In Valle Isarco, Rubner Haus ha realizzato, firmato dall'architetto Stefano Peluso, l'ampliamento in legno di un edificio esistente

Vetrate, terrazze, balconi, estensioni, estroversioni: sono le parole chiave dell’ultima architettura Rubner Haus realizzata a Bressanone su progetto dell’architetto Stefano Peluso. L’aspetto attuale è dovuto all’ampliamento di una casa preesistente terminata nel 2008, una delle prime ville della zona su tre piani. Obiettivo dei proprietari era disporre di due appartamenti per i figli e avere più spazio, più luce, più vista panoramica in quello abitato.

Costruire in legno

Per i proprietari la soluzione ideale era costruire in legno, materiale leggero e versatile: una scelta sostenibile che, oltre a garantire risparmio di tempo e spesa, avrebbe permesso di non pesare sul terreno, dettaglio importante data la particolare orografia. La casa, infatti, s’incunea in un pendio: gran parte dell’edificio si sviluppa sottoterra e ciò che resta visibile non ne è che una porzione.

La “ville poreuse”

Peluso appartiene alla generazione di architetti influenzati dalle lezioni di Bernardo Secchi, urbanista che teorizzò la “ville poreuse”: un’idea di “città porosa”, permeabile, diffusa, accessibile, che “restituisce il carattere di un territorio” e nella quale l’architettura è somma di differenze.
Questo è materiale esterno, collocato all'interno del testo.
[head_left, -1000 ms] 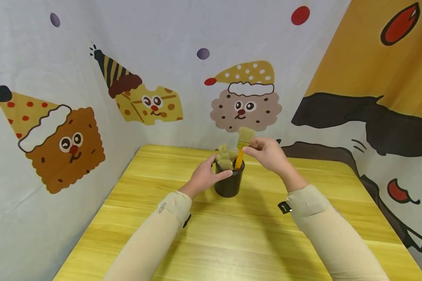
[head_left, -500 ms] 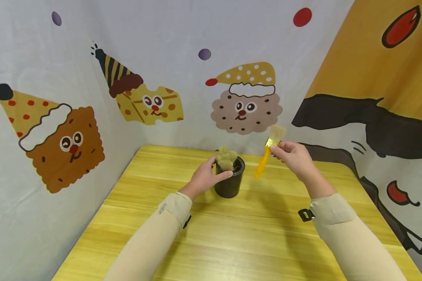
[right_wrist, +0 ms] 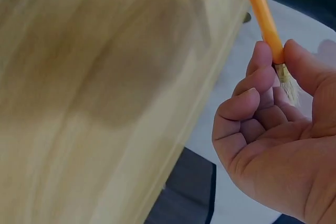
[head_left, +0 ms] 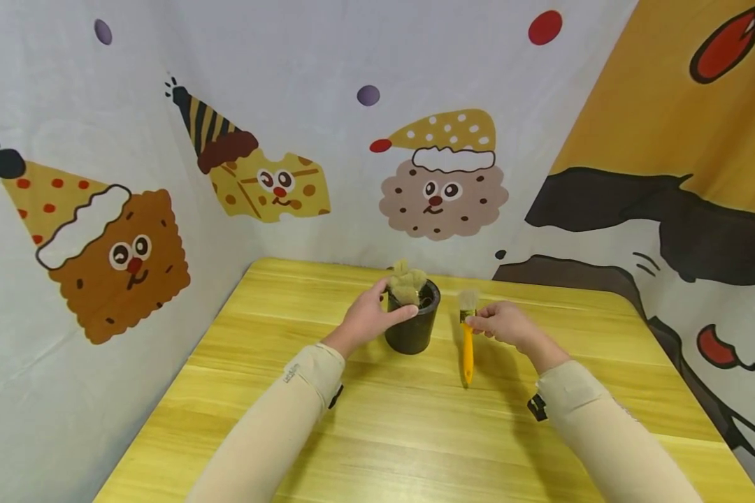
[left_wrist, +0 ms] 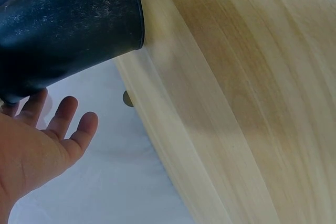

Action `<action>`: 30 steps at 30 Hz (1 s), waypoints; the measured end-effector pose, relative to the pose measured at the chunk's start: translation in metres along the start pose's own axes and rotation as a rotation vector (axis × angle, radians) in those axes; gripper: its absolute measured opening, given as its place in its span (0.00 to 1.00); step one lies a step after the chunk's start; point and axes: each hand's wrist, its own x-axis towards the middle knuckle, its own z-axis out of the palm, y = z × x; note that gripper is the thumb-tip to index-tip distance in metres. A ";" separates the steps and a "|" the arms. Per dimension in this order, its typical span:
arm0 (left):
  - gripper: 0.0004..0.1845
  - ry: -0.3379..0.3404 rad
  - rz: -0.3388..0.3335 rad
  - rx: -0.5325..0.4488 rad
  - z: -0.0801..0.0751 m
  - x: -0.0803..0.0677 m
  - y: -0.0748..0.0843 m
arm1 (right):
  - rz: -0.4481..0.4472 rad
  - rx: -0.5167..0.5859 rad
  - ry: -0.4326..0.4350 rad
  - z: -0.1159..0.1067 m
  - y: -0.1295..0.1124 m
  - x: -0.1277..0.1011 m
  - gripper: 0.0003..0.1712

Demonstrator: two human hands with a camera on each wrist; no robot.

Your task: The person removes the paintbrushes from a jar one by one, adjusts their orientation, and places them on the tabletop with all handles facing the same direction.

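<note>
A paintbrush (head_left: 468, 349) with an orange handle and pale bristles hangs over the table, bristles pointing away. My right hand (head_left: 506, 325) pinches it near its metal band between thumb and fingers; the right wrist view shows the orange handle (right_wrist: 261, 14) at the fingertips. To the left stands a black cup (head_left: 410, 332) with several pale bristle heads (head_left: 407, 283) poking out of its top. Holding the cup near its rim is my left hand (head_left: 368, 314), thumb in front and fingers at the far left side. In the left wrist view the outer fingers (left_wrist: 63, 116) stand off the cup.
The wood-grain table (head_left: 377, 433) runs back to a white cloth wall printed with cartoon food, including a cheese wedge (head_left: 270, 185). A patterned cloth also rises along the right edge.
My right hand has lifted the paintbrush out of the cup, carried it right and lowered it toward the table. My left hand has stayed at the cup.
</note>
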 end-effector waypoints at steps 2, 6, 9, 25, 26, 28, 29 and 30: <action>0.57 0.001 -0.004 0.001 0.000 0.000 0.000 | 0.012 0.006 -0.008 0.006 0.000 0.002 0.19; 0.57 -0.004 -0.004 0.000 0.000 0.000 0.001 | 0.024 0.027 -0.021 0.019 0.001 0.006 0.18; 0.57 -0.007 0.005 -0.004 0.000 0.000 0.000 | 0.024 0.033 -0.023 0.028 0.004 0.009 0.19; 0.57 0.002 -0.010 0.002 0.002 0.001 0.002 | 0.109 -0.053 -0.012 0.048 0.013 0.018 0.19; 0.57 0.004 -0.012 0.002 0.001 0.001 0.002 | 0.110 -0.054 -0.010 0.049 0.013 0.018 0.19; 0.57 0.005 -0.010 0.002 0.001 0.001 0.001 | 0.114 -0.056 -0.003 0.049 0.014 0.018 0.19; 0.56 0.005 -0.008 0.003 0.001 0.001 0.001 | 0.117 -0.058 0.002 0.049 0.014 0.019 0.19; 0.56 0.005 -0.005 0.006 0.001 0.001 0.000 | 0.119 -0.060 0.006 0.050 0.014 0.019 0.19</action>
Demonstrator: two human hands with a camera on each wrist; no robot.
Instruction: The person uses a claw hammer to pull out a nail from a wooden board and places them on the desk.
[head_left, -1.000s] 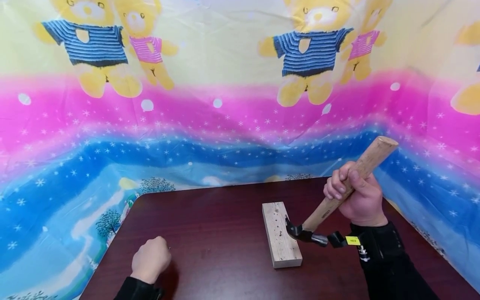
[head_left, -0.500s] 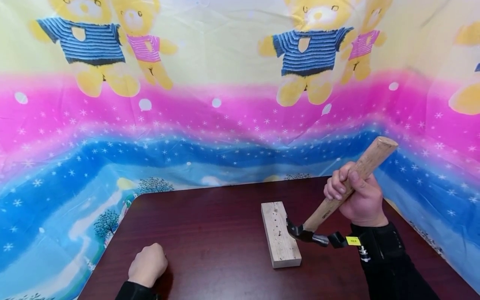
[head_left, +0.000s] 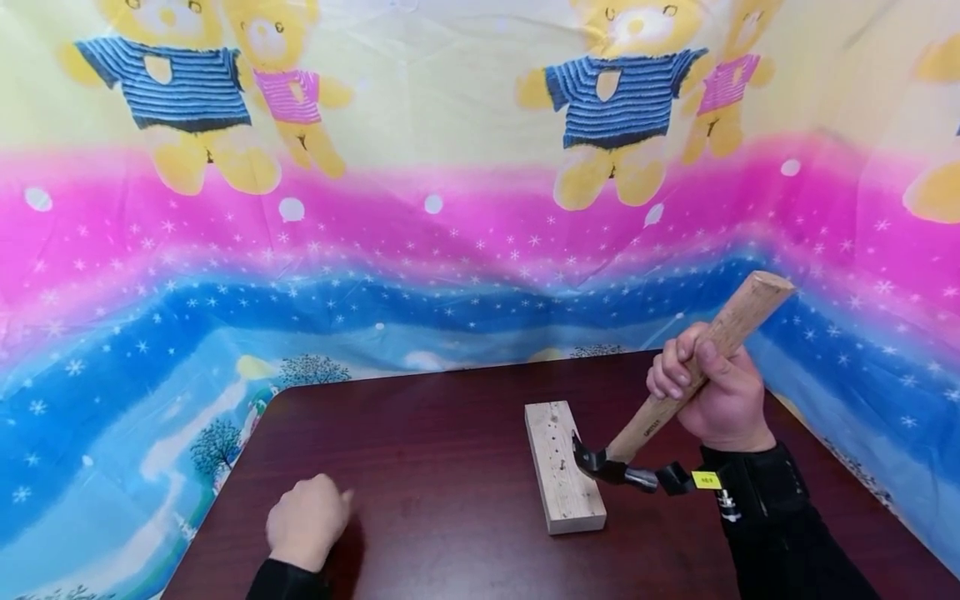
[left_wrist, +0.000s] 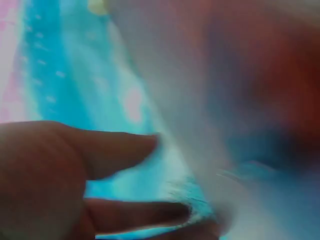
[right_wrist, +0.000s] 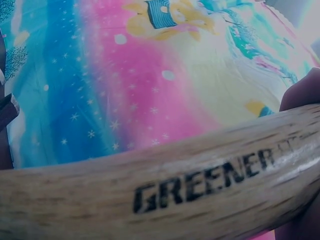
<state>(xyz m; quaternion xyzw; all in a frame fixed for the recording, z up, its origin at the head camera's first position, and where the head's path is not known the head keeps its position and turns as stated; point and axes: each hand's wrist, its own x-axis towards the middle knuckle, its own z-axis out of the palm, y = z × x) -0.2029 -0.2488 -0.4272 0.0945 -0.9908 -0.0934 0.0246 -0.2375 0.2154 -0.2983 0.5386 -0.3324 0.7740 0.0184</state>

Ecco perché ha scelto di riprendere le geometrie esistenti senza modificare l’assetto dell’edificio, inserendo elementi di novità come i rivestimenti esterni in legno e l'insolito tetto piano.

Panorama eccezionale

“In questo caso”, spiega Peluso, la tecnologia Rubner Haus è stata applicata a un progetto d’intervento sul costruito, in linea con uno dei principi cardine della sostenibilità, ovvero l’ottimizzazione di quello che c’è già”. Grazie alle vetrate, che permettono di spaziare con lo sguardo, e alle terrazze, di cui una corre su tre lati, la casa offre un panorama eccezionale da sud a nord. Al piano interrato, si apre un giardino-terrazza di circa 150 mq, cui si affiancano le due terrazze del primo piano, una rivolta a sud-est, l’altra a nord-ovest, rispettivamente di 15 e di 5 mq, oltre a quella del secondo piano che s’allunga per ben 46 mq. Anche le coperture in legno dei soffitti sono opera di Rubner Haus.

Listellature discrete

Le terrazze sono schermate da listellature in legno che fungono da schermo ai raggi solari e agli sguardi delle abitazioni vicine. Gli appartamenti di 70 mq dei due piani realizzati in legno da Rubner Haus hanno una struttura identica, cambia la disposizione degli ambienti: la parte posteriore è costituita dalle camere da letto (una padronale e una singola) e dai bagni, verso valle invece si estende la zona giorno con cucina e salotto, un ambiente che è quasi un unicum con l’esterno.

Forte personalità

A differenza delle abitazioni che la circondano, l’architettura dell’intero edificio, caratterizzata da pochi elementi decisivi come le listellature verticali e il colore delle facciate, è semplice e dotata di una forte personalità. Insomma, una casa “estroversa”, dai volumi spinti rispetto alla tradizione.